[[ DATA FOR REVIEW open ]]

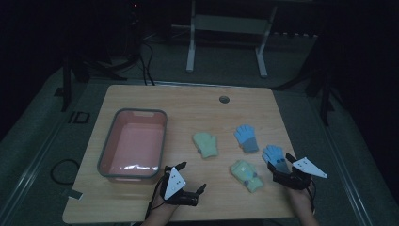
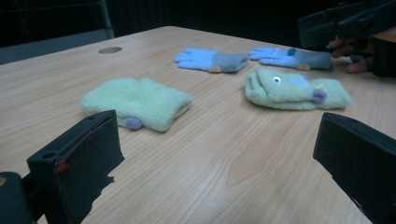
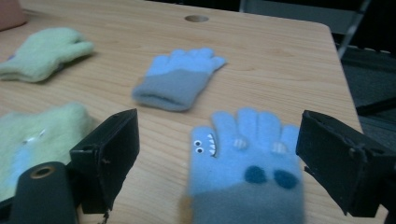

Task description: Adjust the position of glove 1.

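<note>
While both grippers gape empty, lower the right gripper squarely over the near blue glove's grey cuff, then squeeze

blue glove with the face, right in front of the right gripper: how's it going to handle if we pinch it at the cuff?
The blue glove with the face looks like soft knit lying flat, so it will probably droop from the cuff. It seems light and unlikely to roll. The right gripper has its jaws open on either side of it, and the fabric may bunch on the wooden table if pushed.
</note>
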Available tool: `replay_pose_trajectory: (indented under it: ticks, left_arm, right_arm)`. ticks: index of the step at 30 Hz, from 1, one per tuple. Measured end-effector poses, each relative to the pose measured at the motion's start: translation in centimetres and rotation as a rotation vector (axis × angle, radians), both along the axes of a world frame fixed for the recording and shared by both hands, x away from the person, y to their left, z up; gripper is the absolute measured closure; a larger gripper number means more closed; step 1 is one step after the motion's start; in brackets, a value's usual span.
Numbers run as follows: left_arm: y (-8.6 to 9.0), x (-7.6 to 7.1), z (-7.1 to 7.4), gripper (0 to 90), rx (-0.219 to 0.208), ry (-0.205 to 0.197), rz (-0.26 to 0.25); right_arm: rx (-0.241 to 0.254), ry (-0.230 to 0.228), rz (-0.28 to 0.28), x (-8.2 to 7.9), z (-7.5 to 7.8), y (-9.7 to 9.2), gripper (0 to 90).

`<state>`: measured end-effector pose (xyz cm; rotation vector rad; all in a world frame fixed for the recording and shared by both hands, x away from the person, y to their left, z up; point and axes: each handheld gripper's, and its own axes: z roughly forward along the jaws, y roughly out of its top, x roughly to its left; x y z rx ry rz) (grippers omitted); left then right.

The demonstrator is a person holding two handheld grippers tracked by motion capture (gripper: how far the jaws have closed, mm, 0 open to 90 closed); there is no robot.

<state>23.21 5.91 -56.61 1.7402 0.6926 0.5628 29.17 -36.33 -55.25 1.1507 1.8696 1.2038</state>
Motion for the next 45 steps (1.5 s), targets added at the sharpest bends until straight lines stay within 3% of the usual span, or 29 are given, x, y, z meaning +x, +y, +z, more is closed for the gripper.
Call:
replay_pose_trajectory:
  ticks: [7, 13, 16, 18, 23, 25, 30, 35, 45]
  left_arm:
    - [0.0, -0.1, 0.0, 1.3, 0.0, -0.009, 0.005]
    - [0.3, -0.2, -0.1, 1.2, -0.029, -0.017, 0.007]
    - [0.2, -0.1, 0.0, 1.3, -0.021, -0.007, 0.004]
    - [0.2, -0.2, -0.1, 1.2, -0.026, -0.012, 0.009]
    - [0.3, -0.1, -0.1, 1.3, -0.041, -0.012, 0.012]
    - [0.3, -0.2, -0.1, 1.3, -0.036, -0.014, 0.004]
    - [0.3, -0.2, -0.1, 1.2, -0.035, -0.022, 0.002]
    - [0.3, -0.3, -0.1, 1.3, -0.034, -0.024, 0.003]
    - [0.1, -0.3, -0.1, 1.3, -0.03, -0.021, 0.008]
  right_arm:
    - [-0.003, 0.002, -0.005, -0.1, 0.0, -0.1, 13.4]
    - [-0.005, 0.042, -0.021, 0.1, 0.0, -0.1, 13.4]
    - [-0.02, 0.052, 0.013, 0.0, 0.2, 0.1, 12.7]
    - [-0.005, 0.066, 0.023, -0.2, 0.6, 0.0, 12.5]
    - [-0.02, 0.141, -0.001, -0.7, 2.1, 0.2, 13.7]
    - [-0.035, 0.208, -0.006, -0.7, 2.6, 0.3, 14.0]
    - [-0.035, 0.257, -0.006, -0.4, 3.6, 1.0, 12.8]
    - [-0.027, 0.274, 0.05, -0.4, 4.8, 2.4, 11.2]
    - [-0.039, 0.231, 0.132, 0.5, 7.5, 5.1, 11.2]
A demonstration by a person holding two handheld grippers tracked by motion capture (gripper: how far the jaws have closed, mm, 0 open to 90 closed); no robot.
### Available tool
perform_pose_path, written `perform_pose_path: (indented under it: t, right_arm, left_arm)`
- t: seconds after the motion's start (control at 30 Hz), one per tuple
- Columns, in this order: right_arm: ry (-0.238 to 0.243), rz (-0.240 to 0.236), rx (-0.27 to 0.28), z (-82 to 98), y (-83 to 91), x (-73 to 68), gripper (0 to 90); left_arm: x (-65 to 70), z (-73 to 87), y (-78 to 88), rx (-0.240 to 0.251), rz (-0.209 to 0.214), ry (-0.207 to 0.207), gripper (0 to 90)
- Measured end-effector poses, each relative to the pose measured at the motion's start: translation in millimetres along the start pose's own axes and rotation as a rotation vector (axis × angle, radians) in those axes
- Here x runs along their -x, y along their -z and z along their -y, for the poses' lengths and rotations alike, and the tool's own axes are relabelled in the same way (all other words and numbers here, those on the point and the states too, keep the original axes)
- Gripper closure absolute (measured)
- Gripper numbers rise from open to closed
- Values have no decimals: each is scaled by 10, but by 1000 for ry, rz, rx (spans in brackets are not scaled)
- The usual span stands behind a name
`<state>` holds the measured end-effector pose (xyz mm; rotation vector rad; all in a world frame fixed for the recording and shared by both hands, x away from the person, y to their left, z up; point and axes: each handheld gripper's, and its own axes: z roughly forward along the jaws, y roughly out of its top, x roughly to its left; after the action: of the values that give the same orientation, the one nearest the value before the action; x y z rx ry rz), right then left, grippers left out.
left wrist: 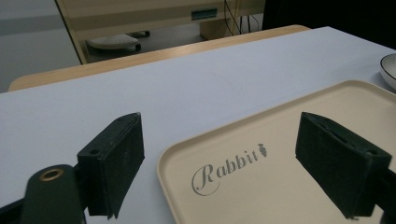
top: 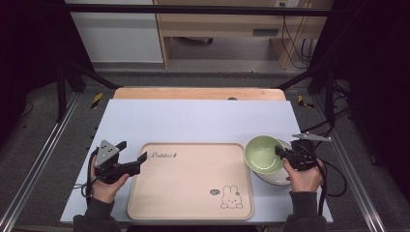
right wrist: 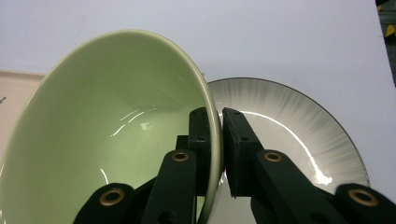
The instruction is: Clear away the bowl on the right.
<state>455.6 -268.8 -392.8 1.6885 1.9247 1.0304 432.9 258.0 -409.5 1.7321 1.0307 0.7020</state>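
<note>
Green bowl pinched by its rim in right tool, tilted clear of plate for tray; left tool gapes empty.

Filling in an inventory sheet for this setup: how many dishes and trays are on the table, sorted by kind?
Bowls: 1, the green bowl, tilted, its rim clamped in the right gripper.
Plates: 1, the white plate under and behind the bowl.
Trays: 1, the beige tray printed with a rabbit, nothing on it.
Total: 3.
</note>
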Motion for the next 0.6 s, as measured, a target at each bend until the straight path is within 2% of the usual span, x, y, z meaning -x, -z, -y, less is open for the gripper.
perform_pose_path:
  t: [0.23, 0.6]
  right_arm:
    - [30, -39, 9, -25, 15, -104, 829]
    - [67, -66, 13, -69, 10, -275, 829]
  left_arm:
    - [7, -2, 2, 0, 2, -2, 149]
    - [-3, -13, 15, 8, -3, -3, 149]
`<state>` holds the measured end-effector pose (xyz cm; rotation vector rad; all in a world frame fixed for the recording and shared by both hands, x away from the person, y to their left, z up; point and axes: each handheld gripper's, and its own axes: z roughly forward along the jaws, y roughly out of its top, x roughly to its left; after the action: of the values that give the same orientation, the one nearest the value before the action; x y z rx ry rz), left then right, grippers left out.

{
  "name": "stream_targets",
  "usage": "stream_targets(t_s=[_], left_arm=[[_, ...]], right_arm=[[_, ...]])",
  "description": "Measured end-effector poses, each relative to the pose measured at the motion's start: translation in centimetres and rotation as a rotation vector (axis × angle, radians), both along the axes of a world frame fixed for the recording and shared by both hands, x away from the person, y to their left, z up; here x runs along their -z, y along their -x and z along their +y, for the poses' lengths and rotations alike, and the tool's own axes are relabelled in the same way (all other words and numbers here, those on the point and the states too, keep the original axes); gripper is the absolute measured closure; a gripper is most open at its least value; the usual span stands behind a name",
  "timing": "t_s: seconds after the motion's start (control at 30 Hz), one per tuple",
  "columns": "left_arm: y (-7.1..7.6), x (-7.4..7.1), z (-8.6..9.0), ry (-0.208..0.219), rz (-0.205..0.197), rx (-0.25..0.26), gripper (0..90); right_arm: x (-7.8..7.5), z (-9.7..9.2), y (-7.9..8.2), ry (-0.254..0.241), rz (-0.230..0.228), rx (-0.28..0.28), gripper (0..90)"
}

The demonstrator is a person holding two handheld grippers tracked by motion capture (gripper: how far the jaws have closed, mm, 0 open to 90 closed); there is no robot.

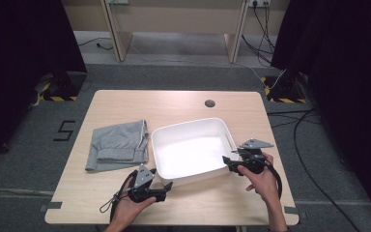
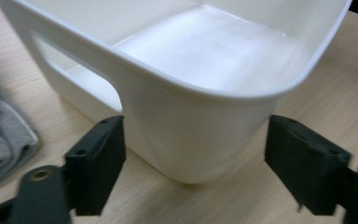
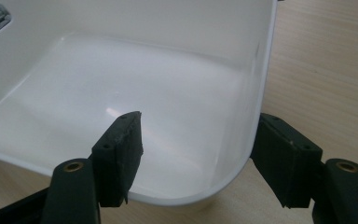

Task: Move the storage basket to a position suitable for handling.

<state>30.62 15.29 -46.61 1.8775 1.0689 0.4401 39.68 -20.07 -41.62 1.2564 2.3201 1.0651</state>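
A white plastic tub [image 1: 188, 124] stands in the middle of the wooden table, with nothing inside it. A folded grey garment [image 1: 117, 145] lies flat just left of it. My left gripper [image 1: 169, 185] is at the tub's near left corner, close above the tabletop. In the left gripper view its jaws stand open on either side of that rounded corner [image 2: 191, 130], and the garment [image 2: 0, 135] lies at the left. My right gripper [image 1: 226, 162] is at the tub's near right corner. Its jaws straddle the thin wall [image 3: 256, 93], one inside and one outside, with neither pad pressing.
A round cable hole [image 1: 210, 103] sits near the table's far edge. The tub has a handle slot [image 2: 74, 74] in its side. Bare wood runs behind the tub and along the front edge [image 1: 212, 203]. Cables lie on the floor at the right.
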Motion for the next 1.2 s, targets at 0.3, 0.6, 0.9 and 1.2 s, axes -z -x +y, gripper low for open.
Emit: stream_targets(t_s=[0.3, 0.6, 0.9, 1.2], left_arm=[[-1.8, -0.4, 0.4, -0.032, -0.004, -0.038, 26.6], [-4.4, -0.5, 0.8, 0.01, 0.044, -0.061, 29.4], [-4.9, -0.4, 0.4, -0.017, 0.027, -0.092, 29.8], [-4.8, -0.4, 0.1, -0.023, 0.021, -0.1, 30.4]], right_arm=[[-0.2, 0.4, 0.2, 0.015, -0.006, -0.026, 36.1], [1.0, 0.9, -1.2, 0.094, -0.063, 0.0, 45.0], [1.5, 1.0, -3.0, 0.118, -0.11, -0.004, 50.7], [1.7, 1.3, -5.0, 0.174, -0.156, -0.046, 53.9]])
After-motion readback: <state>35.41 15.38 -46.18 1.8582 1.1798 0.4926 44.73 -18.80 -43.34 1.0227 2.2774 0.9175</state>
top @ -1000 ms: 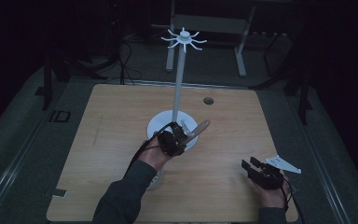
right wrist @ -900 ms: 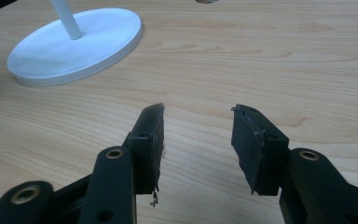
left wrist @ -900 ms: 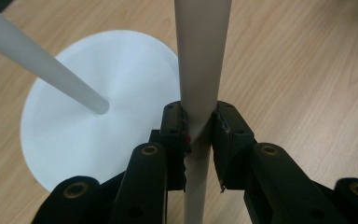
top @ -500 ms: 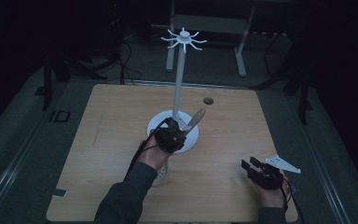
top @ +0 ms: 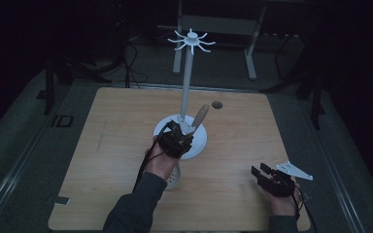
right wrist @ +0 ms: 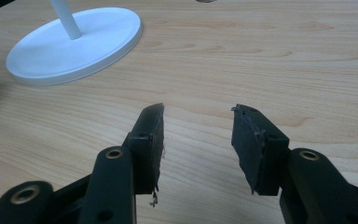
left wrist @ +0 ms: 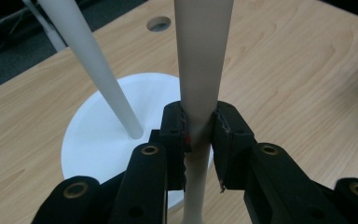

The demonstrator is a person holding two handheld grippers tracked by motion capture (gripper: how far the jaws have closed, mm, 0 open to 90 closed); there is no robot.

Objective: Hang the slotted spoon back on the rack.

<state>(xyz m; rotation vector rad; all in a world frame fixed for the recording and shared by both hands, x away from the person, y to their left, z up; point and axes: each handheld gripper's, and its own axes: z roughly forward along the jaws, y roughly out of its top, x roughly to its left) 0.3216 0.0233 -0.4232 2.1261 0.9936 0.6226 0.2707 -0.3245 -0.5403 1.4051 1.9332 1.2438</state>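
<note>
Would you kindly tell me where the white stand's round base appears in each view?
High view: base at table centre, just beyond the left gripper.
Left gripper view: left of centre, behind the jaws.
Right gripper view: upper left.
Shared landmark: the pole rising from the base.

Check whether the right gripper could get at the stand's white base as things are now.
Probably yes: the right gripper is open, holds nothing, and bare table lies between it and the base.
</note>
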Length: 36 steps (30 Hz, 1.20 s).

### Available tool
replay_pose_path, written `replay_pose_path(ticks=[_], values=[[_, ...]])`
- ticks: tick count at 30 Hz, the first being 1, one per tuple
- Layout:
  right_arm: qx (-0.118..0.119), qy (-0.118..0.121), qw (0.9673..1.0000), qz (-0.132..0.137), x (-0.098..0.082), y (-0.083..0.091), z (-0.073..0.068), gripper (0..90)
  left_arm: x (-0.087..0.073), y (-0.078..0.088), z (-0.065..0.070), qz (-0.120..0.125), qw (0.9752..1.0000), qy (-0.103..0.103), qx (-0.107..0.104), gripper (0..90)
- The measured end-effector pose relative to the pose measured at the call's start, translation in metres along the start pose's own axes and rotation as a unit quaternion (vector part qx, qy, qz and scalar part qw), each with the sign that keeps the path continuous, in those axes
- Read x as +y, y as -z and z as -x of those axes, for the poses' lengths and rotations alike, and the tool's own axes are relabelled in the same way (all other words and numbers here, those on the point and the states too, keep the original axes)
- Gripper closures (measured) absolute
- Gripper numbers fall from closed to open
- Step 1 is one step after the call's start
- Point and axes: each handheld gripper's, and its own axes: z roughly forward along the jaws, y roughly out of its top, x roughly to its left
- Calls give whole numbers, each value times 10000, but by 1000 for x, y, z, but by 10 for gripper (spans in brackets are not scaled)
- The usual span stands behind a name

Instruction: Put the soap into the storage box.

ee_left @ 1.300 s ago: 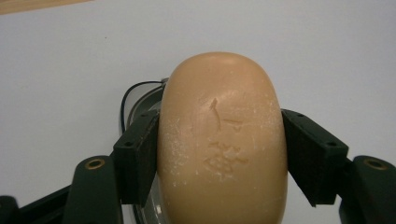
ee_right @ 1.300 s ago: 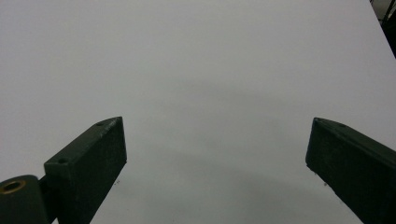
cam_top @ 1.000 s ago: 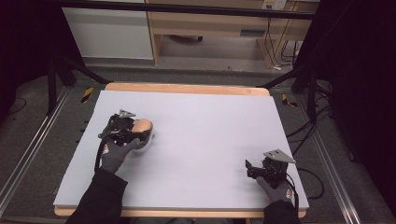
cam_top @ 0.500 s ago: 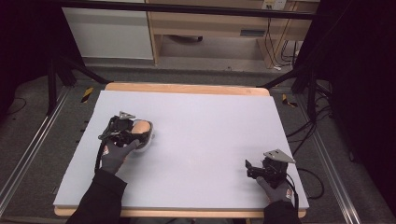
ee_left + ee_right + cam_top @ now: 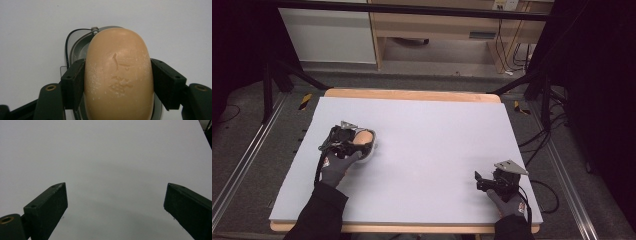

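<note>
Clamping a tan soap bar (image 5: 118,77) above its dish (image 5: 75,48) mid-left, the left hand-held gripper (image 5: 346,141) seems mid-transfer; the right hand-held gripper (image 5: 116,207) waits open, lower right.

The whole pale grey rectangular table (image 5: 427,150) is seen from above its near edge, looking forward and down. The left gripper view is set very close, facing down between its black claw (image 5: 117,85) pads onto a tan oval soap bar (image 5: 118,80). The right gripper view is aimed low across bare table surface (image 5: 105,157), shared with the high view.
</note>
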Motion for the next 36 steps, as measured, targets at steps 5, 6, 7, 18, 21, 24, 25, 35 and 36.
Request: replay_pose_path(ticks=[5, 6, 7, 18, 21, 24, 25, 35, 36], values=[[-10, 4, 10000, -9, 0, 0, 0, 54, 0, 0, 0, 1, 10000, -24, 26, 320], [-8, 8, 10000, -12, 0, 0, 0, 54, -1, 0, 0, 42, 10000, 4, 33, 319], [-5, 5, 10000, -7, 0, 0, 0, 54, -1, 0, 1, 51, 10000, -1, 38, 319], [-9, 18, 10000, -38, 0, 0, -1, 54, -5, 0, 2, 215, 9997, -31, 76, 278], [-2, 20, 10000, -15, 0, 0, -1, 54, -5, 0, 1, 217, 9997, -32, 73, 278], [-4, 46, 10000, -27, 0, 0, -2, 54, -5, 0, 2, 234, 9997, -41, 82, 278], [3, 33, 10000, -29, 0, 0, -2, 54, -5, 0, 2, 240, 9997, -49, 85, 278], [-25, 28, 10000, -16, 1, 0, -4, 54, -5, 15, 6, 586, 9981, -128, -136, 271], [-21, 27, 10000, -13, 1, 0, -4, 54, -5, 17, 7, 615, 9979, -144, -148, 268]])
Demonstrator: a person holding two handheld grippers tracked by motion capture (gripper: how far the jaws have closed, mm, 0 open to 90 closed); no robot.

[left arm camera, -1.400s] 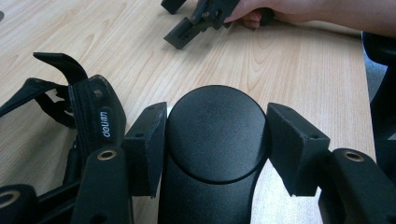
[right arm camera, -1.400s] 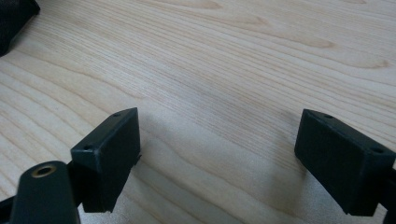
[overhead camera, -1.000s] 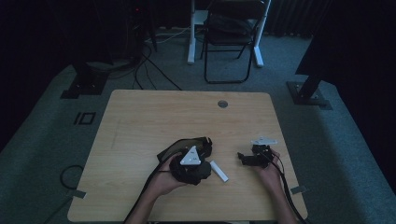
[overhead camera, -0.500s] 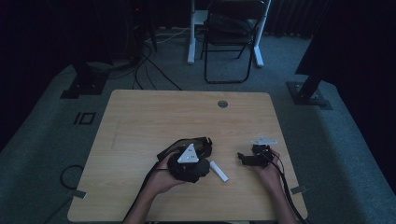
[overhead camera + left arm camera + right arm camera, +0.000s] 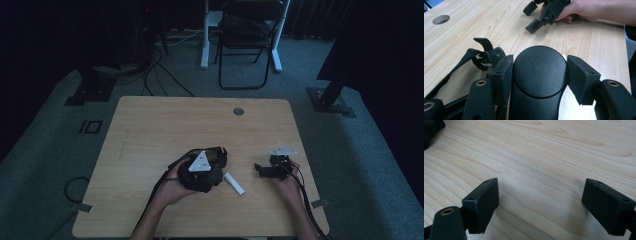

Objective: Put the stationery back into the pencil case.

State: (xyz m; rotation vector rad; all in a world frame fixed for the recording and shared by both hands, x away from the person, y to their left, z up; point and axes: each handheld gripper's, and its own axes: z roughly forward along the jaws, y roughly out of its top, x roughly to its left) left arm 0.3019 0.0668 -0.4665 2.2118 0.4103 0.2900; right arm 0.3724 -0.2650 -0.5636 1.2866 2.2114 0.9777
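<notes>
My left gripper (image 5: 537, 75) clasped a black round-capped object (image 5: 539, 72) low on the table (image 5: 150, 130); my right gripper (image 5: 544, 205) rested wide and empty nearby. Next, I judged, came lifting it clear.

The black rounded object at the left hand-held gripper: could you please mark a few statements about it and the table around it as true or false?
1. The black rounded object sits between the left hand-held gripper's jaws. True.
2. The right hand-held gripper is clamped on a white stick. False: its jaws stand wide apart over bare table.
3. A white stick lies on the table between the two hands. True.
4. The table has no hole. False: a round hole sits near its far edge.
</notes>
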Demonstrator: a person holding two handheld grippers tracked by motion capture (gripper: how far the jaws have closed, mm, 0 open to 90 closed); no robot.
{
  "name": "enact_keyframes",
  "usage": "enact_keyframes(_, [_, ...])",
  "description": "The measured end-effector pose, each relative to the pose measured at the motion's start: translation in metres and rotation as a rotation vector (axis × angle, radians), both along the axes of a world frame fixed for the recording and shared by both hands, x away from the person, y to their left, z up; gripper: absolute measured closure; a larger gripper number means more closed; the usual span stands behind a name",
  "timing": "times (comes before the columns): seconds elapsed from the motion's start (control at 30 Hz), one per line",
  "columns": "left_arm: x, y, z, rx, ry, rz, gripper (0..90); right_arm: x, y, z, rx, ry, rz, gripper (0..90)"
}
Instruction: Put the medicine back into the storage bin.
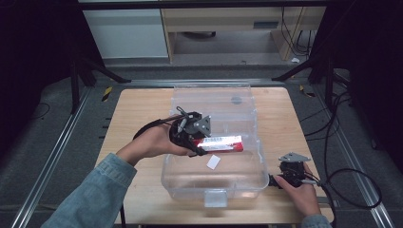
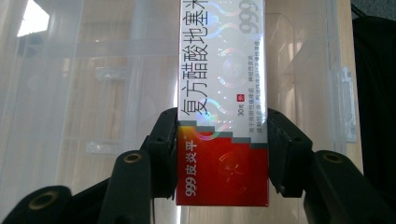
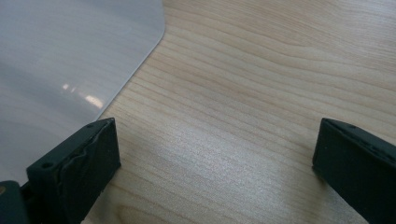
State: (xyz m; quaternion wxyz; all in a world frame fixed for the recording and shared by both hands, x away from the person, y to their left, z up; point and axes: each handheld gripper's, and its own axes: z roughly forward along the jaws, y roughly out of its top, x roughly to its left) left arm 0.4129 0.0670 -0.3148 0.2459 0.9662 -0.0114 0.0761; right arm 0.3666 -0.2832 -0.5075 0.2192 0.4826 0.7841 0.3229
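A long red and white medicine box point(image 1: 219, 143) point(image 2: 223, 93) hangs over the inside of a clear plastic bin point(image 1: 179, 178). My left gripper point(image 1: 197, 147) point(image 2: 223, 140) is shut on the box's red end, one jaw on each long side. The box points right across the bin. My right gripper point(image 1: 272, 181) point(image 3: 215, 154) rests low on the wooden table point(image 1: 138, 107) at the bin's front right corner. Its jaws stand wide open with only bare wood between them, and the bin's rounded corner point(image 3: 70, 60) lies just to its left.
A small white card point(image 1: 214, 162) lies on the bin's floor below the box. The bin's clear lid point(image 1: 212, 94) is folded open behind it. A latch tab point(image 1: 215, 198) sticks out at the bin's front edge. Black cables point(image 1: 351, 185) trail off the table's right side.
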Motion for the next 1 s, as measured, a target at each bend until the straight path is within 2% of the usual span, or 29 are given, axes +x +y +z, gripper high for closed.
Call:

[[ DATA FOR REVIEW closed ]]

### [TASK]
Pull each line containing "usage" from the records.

### [ANSWER BELOW]
  "usage": "stream_targets(t_s=[_], left_arm=[[_, ...]], right_arm=[[_, ...]])",
  "usage": "enact_keyframes(_, [_, ...])",

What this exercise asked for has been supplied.